■ Task prompt ■
Here are some entries. Repeat all of them exactly.

■ Data for the task ■
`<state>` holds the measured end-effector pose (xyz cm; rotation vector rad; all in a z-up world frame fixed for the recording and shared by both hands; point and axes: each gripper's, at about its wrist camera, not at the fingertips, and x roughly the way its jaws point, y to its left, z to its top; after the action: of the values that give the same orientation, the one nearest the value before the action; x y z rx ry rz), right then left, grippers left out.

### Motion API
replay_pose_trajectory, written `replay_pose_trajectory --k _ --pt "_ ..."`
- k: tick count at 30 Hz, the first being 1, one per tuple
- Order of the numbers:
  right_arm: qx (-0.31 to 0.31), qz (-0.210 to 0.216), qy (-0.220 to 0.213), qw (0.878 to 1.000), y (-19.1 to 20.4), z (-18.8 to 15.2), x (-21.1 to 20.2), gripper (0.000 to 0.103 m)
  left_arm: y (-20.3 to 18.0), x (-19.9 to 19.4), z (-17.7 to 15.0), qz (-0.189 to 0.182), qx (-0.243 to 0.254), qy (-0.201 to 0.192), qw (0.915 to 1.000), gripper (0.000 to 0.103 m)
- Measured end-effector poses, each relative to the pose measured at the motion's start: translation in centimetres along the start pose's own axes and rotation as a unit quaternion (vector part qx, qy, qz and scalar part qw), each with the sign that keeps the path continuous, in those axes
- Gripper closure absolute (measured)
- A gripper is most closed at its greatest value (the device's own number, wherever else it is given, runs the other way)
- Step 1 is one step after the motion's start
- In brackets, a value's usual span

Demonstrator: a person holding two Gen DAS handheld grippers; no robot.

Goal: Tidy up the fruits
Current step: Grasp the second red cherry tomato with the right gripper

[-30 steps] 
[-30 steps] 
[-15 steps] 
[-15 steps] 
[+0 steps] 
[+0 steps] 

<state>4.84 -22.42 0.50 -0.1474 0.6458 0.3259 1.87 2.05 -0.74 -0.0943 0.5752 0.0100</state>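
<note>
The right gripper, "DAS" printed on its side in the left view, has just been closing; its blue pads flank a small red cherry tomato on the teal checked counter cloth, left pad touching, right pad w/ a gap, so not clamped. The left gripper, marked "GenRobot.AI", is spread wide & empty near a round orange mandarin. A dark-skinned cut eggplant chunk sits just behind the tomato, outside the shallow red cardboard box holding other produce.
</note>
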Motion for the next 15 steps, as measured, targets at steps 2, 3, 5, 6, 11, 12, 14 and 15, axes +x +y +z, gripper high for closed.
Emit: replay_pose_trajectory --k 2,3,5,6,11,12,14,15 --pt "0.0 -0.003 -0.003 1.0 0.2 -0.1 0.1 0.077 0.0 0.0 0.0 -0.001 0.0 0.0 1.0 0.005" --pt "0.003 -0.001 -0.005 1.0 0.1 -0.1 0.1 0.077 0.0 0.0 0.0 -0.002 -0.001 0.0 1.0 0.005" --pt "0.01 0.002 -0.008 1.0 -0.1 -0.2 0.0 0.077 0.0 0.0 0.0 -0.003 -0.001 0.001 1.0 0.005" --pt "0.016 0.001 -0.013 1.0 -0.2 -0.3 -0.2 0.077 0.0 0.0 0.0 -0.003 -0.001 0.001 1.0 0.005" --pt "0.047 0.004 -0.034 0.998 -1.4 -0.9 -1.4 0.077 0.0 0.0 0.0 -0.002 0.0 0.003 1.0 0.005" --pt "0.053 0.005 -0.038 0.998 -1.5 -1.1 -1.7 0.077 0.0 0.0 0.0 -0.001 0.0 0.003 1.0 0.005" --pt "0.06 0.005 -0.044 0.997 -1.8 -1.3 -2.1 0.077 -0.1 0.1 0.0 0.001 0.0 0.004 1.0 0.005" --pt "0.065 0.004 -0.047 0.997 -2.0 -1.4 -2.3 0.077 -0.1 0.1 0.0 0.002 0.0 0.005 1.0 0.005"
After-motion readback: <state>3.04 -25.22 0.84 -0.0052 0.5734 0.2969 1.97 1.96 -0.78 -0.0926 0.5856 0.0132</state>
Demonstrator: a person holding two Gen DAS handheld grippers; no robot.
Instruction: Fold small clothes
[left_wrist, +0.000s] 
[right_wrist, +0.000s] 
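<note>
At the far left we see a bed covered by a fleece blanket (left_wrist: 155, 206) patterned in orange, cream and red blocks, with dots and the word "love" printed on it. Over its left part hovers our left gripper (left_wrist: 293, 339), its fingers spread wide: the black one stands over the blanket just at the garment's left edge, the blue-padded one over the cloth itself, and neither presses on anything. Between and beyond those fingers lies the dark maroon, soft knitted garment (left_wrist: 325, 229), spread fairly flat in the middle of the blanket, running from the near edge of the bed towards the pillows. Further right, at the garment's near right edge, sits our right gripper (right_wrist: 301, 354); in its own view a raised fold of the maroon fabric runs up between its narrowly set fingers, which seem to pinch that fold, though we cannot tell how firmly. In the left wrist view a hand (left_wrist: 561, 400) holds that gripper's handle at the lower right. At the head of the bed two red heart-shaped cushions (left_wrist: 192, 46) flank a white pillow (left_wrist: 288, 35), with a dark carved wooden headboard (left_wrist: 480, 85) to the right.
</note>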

■ Output of the exercise ■
`<state>` holds the measured end-effector pose (xyz cm; rotation vector rad; all in a z-up world frame fixed for the recording and shared by both hands; point and axes: each gripper's, at about its wrist camera, not at the fingertips, and x roughly the way its jaws point, y to its left, z to its top; after the action: of the values that give the same orientation, the one nearest the value before the action; x y z rx ry rz), right then left, grippers left out.

### Motion API
replay_pose_trajectory, written `replay_pose_trajectory --k _ --pt "_ ..."`
- k: tick count at 30 Hz, the first being 1, one per tuple
- Order of the numbers:
  right_arm: qx (-0.31 to 0.31), qz (-0.210 to 0.216), qy (-0.220 to 0.213), qw (0.878 to 1.000), y (-19.1 to 20.4), z (-18.8 to 15.2), x (-21.1 to 20.2), gripper (0.000 to 0.103 m)
  left_arm: y (-20.3 to 18.0), x (-19.9 to 19.4), z (-17.7 to 15.0), qz (-0.189 to 0.182), qx (-0.243 to 0.254), qy (-0.201 to 0.192), qw (0.915 to 1.000), gripper (0.000 to 0.103 m)
- Measured end-effector poses, each relative to the pose measured at the motion's start: translation in centimetres along the start pose's own axes and rotation as a unit quaternion (vector part qx, qy, qz and scalar part qw), each with the sign that keeps the path continuous, in those axes
- Gripper closure absolute (measured)
- A gripper is most closed at its greatest value (the device's own number, wherever else it is given, runs the other way)
- Step 1 is one step after the motion's start
- In brackets, a value's usual span

Demonstrator: a person holding two Gen DAS handheld grippers; no robot.

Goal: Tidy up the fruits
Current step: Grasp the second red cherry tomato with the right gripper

[-30 steps] 
[-30 steps] 
[-15 steps] 
[-15 steps] 
[+0 steps] 
[+0 steps] 

<state>4.84 -22.42 0.50 -0.1474 0.6458 0.3259 1.87 2.05 -0.74 -0.0943 0.5752 0.0100</state>
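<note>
The right gripper, "DAS" printed on its side in the left view, has just been closing; its blue pads flank a small red cherry tomato on the teal checked counter cloth, left pad touching, right pad w/ a gap, so not clamped. The left gripper, marked "GenRobot.AI", is spread wide & empty near a round orange mandarin. A dark-skinned cut eggplant chunk sits just behind the tomato, outside the shallow red cardboard box holding other produce.
</note>
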Motion for the next 15 steps, as measured, targets at steps 2, 3, 5, 6, 11, 12, 14 and 15, axes +x +y +z, gripper high for closed.
Emit: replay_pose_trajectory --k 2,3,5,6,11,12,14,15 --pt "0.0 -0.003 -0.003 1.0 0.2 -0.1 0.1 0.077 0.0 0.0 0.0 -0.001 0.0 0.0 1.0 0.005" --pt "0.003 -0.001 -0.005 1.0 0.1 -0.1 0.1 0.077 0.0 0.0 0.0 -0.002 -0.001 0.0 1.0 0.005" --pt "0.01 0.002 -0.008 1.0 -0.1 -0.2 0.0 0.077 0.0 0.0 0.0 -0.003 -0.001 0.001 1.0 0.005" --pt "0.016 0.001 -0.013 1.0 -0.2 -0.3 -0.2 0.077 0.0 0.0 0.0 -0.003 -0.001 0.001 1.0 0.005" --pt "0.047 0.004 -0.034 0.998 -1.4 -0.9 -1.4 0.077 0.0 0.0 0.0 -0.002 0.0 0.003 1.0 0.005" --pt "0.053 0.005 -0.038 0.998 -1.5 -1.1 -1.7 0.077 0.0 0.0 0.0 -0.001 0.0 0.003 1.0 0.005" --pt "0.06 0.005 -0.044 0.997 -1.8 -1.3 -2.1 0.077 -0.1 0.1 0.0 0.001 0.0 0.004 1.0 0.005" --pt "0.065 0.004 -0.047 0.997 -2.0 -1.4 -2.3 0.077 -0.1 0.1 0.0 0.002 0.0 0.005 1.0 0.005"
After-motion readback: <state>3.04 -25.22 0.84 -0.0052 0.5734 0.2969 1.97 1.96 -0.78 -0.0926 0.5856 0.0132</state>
Demonstrator: a person holding two Gen DAS handheld grippers; no robot.
Instruction: Fold small clothes
[left_wrist, +0.000s] 
[right_wrist, +0.000s] 
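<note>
At the far left we see a bed covered by a fleece blanket (left_wrist: 155, 206) patterned in orange, cream and red blocks, with dots and the word "love" printed on it. Over its left part hovers our left gripper (left_wrist: 293, 339), its fingers spread wide: the black one stands over the blanket just at the garment's left edge, the blue-padded one over the cloth itself, and neither presses on anything. Between and beyond those fingers lies the dark maroon, soft knitted garment (left_wrist: 325, 229), spread fairly flat in the middle of the blanket, running from the near edge of the bed towards the pillows. Further right, at the garment's near right edge, sits our right gripper (right_wrist: 301, 354); in its own view a raised fold of the maroon fabric runs up between its narrowly set fingers, which seem to pinch that fold, though we cannot tell how firmly. In the left wrist view a hand (left_wrist: 561, 400) holds that gripper's handle at the lower right. At the head of the bed two red heart-shaped cushions (left_wrist: 192, 46) flank a white pillow (left_wrist: 288, 35), with a dark carved wooden headboard (left_wrist: 480, 85) to the right.
</note>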

There's nothing left to add to the answer.